▶ [What you will do]: What is wanted is an exact copy of the lines from the top of the listing through the line containing "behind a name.".

== Data shown ==

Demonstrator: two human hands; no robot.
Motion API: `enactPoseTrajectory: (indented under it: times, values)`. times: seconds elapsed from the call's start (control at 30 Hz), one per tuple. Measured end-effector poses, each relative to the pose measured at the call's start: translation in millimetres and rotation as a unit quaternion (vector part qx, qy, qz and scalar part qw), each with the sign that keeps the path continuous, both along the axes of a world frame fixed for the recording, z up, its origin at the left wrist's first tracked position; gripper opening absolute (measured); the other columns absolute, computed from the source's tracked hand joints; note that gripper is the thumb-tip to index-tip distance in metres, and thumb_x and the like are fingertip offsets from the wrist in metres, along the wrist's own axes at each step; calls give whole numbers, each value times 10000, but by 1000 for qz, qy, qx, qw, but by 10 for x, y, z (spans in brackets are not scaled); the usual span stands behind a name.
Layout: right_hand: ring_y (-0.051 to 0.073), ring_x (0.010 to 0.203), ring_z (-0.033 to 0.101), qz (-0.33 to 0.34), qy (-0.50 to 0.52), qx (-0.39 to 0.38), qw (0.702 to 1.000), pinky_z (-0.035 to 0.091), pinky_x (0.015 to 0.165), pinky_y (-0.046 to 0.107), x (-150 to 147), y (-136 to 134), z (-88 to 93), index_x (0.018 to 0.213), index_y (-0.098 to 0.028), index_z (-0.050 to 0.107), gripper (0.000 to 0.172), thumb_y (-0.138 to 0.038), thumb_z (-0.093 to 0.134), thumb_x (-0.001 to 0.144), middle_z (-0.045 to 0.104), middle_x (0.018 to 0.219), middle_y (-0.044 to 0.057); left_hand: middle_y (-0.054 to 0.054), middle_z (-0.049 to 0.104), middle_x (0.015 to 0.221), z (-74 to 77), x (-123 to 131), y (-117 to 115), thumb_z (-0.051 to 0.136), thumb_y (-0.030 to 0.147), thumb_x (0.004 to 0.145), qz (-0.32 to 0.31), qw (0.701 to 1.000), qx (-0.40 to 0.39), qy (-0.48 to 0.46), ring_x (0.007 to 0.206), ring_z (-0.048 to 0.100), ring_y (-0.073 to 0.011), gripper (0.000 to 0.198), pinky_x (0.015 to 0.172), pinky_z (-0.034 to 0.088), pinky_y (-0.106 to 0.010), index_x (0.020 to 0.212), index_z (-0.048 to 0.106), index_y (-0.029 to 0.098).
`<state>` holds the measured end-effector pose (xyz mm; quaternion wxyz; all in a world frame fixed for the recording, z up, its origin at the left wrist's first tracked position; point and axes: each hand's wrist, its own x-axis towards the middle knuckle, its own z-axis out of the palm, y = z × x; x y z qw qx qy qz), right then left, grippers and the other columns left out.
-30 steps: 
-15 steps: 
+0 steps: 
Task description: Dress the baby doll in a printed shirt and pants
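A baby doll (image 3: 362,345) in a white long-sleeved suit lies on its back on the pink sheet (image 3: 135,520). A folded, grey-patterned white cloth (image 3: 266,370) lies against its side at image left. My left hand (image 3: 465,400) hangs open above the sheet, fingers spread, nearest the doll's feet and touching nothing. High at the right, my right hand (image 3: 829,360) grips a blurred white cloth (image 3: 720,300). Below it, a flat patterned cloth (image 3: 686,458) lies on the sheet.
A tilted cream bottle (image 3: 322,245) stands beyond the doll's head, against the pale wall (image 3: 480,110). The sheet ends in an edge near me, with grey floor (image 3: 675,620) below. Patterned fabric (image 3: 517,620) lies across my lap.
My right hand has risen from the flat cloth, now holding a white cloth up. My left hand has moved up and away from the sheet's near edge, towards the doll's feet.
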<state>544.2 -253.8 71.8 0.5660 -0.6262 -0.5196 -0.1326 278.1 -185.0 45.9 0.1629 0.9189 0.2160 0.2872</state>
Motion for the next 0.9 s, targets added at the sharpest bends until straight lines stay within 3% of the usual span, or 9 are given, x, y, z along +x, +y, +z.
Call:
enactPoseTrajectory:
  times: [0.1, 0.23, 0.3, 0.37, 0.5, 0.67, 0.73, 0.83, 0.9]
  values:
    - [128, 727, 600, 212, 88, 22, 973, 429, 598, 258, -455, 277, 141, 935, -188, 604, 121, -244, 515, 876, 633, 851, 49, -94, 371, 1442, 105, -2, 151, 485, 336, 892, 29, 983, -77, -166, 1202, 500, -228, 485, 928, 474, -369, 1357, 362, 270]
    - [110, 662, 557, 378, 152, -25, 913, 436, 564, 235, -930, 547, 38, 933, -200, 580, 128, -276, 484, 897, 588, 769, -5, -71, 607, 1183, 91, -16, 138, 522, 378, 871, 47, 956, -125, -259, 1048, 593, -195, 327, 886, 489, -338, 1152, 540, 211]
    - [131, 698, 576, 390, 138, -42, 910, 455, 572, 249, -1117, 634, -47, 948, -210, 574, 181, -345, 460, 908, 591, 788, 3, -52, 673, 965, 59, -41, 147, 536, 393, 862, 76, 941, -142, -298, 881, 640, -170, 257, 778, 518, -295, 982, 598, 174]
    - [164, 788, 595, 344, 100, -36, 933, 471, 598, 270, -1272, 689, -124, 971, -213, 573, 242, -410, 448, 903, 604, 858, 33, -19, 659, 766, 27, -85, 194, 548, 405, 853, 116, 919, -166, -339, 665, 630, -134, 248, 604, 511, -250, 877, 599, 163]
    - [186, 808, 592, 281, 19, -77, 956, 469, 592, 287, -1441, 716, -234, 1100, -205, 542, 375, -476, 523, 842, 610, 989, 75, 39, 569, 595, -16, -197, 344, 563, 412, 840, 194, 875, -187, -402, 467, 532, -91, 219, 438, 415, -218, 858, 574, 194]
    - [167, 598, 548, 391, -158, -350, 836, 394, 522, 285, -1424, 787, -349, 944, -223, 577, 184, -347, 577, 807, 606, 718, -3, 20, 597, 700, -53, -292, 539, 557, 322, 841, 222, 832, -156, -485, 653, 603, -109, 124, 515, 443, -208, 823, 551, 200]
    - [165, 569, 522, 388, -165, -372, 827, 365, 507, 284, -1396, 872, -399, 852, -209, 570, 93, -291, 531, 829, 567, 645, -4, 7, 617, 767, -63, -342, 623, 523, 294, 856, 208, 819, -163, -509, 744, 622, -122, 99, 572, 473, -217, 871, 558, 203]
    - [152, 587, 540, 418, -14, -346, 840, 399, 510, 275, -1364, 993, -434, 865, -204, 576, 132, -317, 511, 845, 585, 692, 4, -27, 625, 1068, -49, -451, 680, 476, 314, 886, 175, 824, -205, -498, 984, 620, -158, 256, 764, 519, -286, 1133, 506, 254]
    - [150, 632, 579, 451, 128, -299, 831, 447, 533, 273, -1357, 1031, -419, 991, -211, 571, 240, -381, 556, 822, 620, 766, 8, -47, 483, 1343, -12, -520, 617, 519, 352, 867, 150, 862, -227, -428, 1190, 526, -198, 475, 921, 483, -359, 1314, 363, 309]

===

▶ [Answer to this task]:
Demonstrator: two human hands; no robot.
Motion API: `enactPoseTrajectory: (indented under it: times, values)`. times: seconds elapsed from the call's start (control at 30 Hz), one per tuple. Measured end-effector poses, each relative to the pose measured at the call's start: translation in millimetres and rotation as a unit quaternion (vector part qx, qy, qz and scalar part qw), each with the sign that keeps the path continuous, both along the axes of a world frame fixed for the recording, z up, its origin at the left wrist's first tracked position; gripper opening absolute (measured); the other columns absolute, computed from the source's tracked hand joints; note that gripper is the thumb-tip to index-tip distance in metres, and thumb_x and the like are fingertip offsets from the wrist in metres, along the wrist's own axes at each step; calls give whole numbers, each value times 10000, but by 1000 for qz, qy, qx, qw, but by 10 for x, y, z (spans in brackets are not scaled); the usual span stands behind a name.

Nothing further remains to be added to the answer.